Please copy all of the data that follows exactly, leaving any pictures out.

------ The data ------

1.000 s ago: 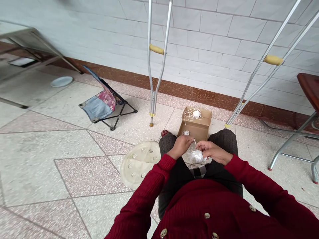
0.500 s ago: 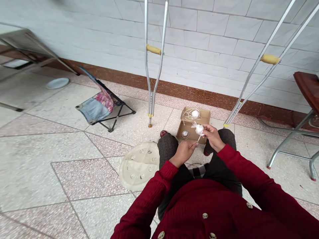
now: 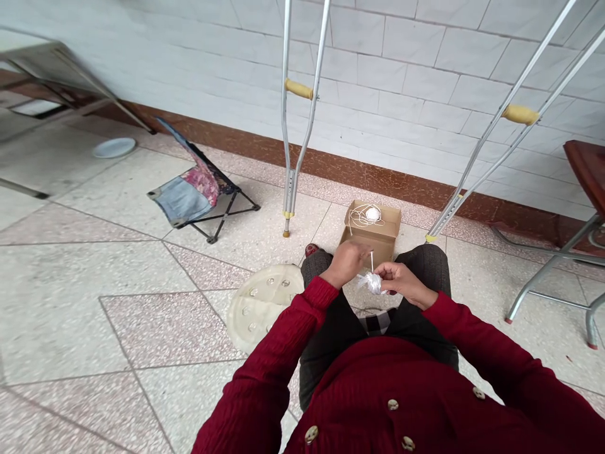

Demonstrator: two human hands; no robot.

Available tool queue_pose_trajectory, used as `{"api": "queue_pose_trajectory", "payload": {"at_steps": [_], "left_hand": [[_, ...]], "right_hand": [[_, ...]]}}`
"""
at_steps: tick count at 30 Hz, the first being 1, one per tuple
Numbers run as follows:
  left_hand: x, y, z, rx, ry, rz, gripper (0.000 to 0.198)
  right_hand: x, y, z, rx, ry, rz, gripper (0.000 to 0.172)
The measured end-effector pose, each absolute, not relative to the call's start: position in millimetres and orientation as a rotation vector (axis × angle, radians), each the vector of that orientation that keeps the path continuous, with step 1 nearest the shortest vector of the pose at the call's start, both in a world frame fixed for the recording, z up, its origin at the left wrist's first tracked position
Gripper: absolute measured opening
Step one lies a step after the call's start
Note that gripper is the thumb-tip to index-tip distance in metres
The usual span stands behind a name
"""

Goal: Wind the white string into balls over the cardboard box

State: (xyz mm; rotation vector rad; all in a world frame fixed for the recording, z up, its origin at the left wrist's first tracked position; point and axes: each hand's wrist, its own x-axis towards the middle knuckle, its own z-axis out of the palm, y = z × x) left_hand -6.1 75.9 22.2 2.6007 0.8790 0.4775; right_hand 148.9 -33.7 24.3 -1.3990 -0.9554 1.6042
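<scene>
Lowered now, the white bundle (image 3: 371, 284) holds its thin stem (image 3: 371, 261) upright.

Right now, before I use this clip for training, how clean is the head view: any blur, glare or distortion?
In the head view, the light is soft and even, without strong glare; the wide lens bends the wall's tile lines and splays the aluminium crutches; the folding table at upper left looks slightly soft; the small white bundle shows too little detail to resolve.

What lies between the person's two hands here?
In the head view, a white bundle with a thin upright stem sits between the left hand and the right hand.
</scene>
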Motion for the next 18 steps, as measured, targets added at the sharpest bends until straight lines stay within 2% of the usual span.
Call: {"api": "queue_pose_trajectory", "payload": {"at_steps": [6, 9, 18], "left_hand": [[-7, 52, 48, 2.761, 0.725, 0.531, 0.023], [-17, 40, 48, 2.810, 0.696, 0.630, 0.023], [-27, 14, 23, 2.714, 0.806, 0.624, 0.023]], "right_hand": [[167, -15, 14, -1.444, -0.788, 1.386, 0.029], [171, -8, 20, -1.422, -0.833, 1.332, 0.025], [157, -12, 18, -1.246, -0.623, 1.540, 0.036]]}}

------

Exercise answer ▸
1.000 s ago: 
0.500 s ago: 
now: 

Demonstrator: two human hands; no robot.

Available tool queue_pose_trajectory, used as `{"api": "queue_pose_trajectory", "payload": {"at_steps": [_], "left_hand": [[_, ...]], "right_hand": [[_, ...]]}}`
"""
at_steps: tick count at 30 Hz, the first being 1, one per tuple
Numbers run as follows:
  left_hand: x, y, z, rx, ry, rz, gripper (0.000 to 0.198)
  right_hand: x, y, z, rx, ry, rz, gripper (0.000 to 0.172)
The measured end-effector pose, each absolute, not relative to the call's start: position in millimetres and orientation as a rotation vector (axis × angle, radians), each the vector of that orientation that keeps the path continuous, with step 1 nearest the shortest vector of the pose at the call's start, both in a world frame fixed for the recording, z up, its origin at the left wrist's first tracked position
Gripper: absolute measured opening
Step one lies a step after the call's start
Note that gripper is the thumb-tip to index-tip distance in metres
The usual span stands behind a name
"""

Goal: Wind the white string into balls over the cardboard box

State: (xyz mm; rotation vector rad; all in a world frame fixed for the recording, z up, its origin at the left wrist's first tracked position; point and axes: each hand's wrist, its own x-axis towards the middle knuckle, its own z-axis out of the palm, y = z × x) left_hand -6.1 75.9 22.2 2.6007 0.8790 0.4775; right_hand 148.9 -33.7 24.3 -1.3990 -0.9554 1.6042
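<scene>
Lowered now, the white bundle (image 3: 371, 284) holds its thin stem (image 3: 371, 261) upright.

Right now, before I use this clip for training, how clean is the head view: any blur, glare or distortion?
In the head view, the light is soft and even, without strong glare; the wide lens bends the wall's tile lines and splays the aluminium crutches; the folding table at upper left looks slightly soft; the small white bundle shows too little detail to resolve.

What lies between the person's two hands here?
In the head view, a white bundle with a thin upright stem sits between the left hand and the right hand.
</scene>
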Motion for the next 18 steps, as measured, targets added at the sharpest bends until straight lines stay within 2% of the usual span.
Call: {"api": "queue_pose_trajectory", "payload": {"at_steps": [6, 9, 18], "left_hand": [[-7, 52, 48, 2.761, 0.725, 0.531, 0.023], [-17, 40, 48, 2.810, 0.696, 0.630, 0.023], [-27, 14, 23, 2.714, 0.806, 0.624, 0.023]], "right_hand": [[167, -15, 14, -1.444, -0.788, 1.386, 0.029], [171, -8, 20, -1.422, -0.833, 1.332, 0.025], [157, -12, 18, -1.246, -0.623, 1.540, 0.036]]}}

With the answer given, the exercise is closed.